• [PROBLEM STATEMENT] Restate each of the lines below word for word and drop every picture.

• [DATASET CONTENT]
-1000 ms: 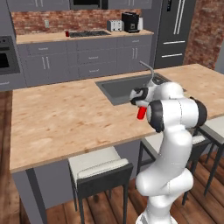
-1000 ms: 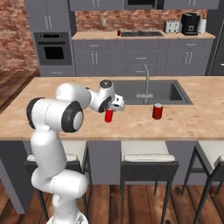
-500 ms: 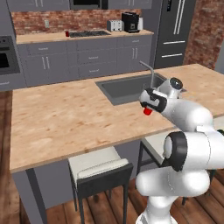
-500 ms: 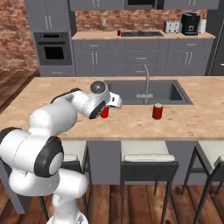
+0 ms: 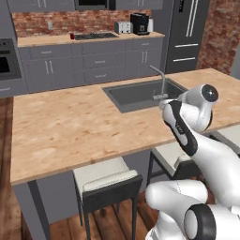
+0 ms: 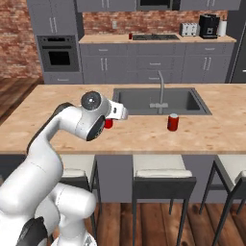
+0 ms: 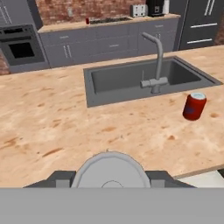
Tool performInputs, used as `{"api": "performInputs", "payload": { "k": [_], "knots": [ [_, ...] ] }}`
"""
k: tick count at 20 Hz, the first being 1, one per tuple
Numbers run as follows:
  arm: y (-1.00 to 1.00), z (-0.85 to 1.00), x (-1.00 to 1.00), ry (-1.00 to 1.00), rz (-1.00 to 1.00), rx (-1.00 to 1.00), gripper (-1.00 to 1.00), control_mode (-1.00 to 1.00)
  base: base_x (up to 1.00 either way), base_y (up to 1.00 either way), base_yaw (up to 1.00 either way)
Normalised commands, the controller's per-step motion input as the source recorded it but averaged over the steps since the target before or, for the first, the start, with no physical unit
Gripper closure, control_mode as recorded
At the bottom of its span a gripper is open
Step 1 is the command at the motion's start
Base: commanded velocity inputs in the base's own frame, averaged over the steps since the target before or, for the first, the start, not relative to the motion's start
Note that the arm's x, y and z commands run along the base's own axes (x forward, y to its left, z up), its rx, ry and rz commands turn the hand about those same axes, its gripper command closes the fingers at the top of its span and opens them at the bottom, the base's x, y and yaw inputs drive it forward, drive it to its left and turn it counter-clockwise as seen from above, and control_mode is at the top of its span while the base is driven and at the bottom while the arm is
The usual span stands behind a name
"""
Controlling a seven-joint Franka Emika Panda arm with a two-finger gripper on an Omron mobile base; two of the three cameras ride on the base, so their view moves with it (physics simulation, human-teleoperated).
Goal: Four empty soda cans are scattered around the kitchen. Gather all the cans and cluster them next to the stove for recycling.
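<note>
While the hand (image 6: 115, 117) clamps one red can (image 6: 108, 123) above the island worktop (image 6: 144, 134), another can (image 6: 173, 122) stands by the sink (image 6: 161, 101); one can (image 6: 130, 36) already sits beside the far stove (image 6: 154, 36).

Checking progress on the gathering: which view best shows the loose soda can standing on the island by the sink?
The hand view: the soda can stands unobstructed on the island counter, right of the faucet, silver top and red side plain. The right base view shows it smaller, in front of the sink. In the left base view the arm covers that spot.
</note>
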Motion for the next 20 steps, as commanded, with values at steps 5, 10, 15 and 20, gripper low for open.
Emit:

• [ANSWER BELOW]
-1000 ms: 
-1000 ms: 
-500 ms: 
-500 ms: 
+0 ms: 
+0 ms: 
+0 ms: 
Tool performInputs, used as `{"api": "performInputs", "payload": { "k": [_], "knots": [ [_, ...] ] }}`
"""
k: tick count at 20 Hz, the first being 1, one per tuple
Numbers run as follows:
  arm: y (-1.00 to 1.00), z (-0.85 to 1.00), x (-1.00 to 1.00), ry (-1.00 to 1.00), rz (-1.00 to 1.00), rx (-1.00 to 1.00), gripper (-1.00 to 1.00), control_mode (-1.00 to 1.00)
  base: base_x (up to 1.00 either way), base_y (up to 1.00 either way), base_yaw (up to 1.00 either way)
Normalised commands, the controller's per-step motion input as the source recorded it but averaged over the steps since the target before or, for the first, the start, with no physical unit
Gripper closure, control_mode as recorded
At the bottom of its span a gripper is open
Step 1 is the command at the motion's start
Base: commanded velocity inputs in the base's own frame, averaged over the steps since the target before or, for the first, the start, not relative to the motion's start
Note that the arm's x, y and z commands run along the base's own axes (x forward, y to its left, z up), its rx, ry and rz commands turn the hand about those same axes, its gripper command closes the fingers at the top of its span and opens them at the bottom, the base's x, y and yaw inputs drive it forward, drive it to its left and turn it counter-clockwise as seen from above, and control_mode is at the top of its span while the base is driven and at the bottom while the arm is
The usual span stands behind a name
"""
Controlling a seven-joint Franka Emika Panda arm with a two-finger gripper on an Omron mobile base; two of the three cameras ride on the base, so their view moves with it (physics simulation, human-teleoperated).
Goal: Four empty soda cans are scattered around the kitchen. Gather all the cans and cluster them next to the stove for recycling.
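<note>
While the hand (image 6: 115, 117) clamps one red can (image 6: 108, 123) above the island worktop (image 6: 144, 134), another can (image 6: 173, 122) stands by the sink (image 6: 161, 101); one can (image 6: 130, 36) already sits beside the far stove (image 6: 154, 36).

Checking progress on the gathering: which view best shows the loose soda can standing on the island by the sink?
The hand view: the soda can stands unobstructed on the island counter, right of the faucet, silver top and red side plain. The right base view shows it smaller, in front of the sink. In the left base view the arm covers that spot.
</note>
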Motion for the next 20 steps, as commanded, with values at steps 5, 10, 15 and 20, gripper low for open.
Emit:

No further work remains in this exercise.